[[ Data for the task open ]]
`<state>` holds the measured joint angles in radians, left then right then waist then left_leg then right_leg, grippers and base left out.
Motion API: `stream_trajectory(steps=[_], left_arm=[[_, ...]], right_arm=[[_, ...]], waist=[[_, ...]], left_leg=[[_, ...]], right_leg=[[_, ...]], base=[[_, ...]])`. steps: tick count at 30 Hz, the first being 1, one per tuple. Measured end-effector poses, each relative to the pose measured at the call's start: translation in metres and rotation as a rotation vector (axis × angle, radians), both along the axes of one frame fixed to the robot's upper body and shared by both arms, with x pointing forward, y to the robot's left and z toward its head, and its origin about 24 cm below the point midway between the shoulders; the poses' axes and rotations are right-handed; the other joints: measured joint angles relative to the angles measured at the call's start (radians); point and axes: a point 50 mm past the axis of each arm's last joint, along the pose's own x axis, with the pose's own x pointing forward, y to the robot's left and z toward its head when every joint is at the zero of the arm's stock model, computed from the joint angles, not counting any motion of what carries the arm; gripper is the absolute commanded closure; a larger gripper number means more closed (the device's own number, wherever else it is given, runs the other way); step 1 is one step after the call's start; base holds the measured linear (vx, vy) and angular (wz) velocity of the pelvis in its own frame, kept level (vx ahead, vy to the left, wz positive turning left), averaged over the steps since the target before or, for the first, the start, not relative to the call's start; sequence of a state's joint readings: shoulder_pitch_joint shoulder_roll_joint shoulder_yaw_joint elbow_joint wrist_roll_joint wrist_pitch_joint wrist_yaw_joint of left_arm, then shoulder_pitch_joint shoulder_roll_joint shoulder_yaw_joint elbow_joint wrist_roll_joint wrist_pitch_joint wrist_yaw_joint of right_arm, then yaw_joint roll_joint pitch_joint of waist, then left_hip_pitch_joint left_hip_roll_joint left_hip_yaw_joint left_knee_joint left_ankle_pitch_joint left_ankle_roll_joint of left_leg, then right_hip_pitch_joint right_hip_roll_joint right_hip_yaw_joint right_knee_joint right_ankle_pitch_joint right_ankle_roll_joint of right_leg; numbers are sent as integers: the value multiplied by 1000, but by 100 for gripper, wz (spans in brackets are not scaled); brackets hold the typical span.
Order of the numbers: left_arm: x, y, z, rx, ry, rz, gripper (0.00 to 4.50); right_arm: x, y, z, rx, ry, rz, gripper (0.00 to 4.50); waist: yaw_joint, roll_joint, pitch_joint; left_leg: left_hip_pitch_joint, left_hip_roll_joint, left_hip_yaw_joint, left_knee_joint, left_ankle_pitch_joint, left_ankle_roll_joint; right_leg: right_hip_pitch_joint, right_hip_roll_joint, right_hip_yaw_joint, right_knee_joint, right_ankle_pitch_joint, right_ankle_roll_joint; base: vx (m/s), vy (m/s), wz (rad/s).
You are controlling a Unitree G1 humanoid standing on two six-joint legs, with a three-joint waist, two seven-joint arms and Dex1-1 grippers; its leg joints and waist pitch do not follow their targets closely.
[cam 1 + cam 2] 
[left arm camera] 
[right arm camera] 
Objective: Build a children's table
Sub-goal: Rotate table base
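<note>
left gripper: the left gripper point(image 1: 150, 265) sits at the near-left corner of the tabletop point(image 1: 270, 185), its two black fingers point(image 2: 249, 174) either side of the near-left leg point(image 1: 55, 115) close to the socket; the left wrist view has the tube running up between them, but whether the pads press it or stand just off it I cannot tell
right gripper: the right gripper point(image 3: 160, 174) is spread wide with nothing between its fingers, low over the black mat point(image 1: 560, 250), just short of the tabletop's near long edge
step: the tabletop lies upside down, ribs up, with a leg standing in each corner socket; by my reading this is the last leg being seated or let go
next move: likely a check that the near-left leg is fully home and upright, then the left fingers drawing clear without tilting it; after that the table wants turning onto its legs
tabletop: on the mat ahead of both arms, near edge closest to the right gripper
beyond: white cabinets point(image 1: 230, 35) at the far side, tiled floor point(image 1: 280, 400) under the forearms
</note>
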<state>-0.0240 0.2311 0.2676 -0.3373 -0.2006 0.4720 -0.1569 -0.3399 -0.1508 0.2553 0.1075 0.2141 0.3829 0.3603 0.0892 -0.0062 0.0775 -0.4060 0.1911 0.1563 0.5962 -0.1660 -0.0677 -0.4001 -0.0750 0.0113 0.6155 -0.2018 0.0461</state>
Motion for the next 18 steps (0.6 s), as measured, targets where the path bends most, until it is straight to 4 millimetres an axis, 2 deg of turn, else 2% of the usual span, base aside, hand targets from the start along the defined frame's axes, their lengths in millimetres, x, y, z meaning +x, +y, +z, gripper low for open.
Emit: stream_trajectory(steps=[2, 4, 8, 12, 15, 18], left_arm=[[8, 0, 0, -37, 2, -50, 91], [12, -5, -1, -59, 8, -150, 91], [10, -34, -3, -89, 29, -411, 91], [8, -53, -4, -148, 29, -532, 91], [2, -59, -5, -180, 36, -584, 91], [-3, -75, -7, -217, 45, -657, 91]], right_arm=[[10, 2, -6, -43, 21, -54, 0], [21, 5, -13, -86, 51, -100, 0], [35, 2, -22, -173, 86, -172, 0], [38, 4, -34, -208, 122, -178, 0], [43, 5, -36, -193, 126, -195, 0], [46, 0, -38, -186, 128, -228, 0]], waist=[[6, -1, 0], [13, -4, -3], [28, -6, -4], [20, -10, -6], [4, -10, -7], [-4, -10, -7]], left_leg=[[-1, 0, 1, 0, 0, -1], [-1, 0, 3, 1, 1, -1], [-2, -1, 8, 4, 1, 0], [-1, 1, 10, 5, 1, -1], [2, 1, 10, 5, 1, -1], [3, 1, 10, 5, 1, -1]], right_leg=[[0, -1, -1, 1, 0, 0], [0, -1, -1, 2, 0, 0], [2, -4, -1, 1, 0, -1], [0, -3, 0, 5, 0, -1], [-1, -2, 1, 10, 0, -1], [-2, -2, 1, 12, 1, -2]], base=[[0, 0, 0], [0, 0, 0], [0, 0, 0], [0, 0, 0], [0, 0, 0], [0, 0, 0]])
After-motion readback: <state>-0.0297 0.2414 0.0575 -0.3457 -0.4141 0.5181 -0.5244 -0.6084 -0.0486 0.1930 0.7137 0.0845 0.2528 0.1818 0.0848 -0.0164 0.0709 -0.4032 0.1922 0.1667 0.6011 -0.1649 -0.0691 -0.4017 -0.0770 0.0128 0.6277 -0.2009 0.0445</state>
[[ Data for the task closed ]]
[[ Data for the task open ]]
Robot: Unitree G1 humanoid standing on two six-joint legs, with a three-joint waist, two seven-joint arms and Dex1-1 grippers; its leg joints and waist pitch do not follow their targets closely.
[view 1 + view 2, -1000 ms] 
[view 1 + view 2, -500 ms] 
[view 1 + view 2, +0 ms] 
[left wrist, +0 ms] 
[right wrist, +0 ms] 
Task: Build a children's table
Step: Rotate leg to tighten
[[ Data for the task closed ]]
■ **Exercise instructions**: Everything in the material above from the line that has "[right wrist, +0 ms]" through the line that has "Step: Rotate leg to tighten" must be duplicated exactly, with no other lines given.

■ **Result of this exercise**:
[right wrist, +0 ms] 
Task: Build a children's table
Step: Rotate leg to tighten

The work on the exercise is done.